Francis X. Tenaglio (born January 8, 1949) is an American politician who served as a Democratic member of the Pennsylvania House of Representatives 159th district from 1977 to 1978.

Tenaglio ran unsuccessfully for Governor of New Jersey in 2005 and for US Congress in New Jersey's 1st congressional district in 2012.

Early life and education
Tenaglio was born in Philadelphia, Pennsylvania and graduated from Cardinal O'Hara High School in Springfield, Pennsylvania.

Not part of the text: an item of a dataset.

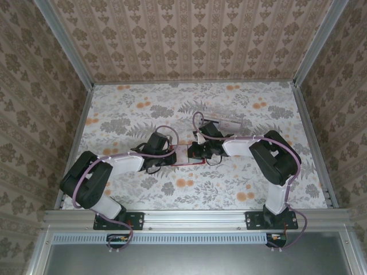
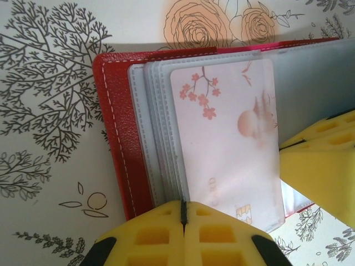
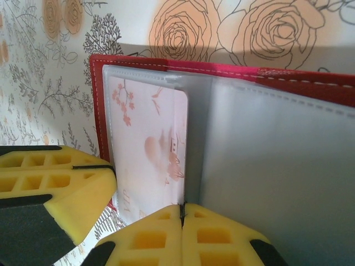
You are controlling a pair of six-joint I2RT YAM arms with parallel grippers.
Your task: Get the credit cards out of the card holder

He received a B.Sc. degree from West Chester State College (now known as West Chester University) in 1971.

Civilian career
Tenaglio worked as a senior teller at Western Savings Bank, a licensed real estate salesperson, an account executive for Rothacker Advertising (1982-1984), manager and director of marketing Sharon Savings Bank (1984-1991) and as a social studies teacher at South Philadelphia High School (1991-2005).

Political career
Tenaglio was a member of the Chester Democratic Committee and was elected as a Democrat to the Pennsylvania House of Representatives, 159th district for the 1977 term.  He was an unsuccessful candidate for reelection to the House in 1979 and was succeeded by Arthur Earley.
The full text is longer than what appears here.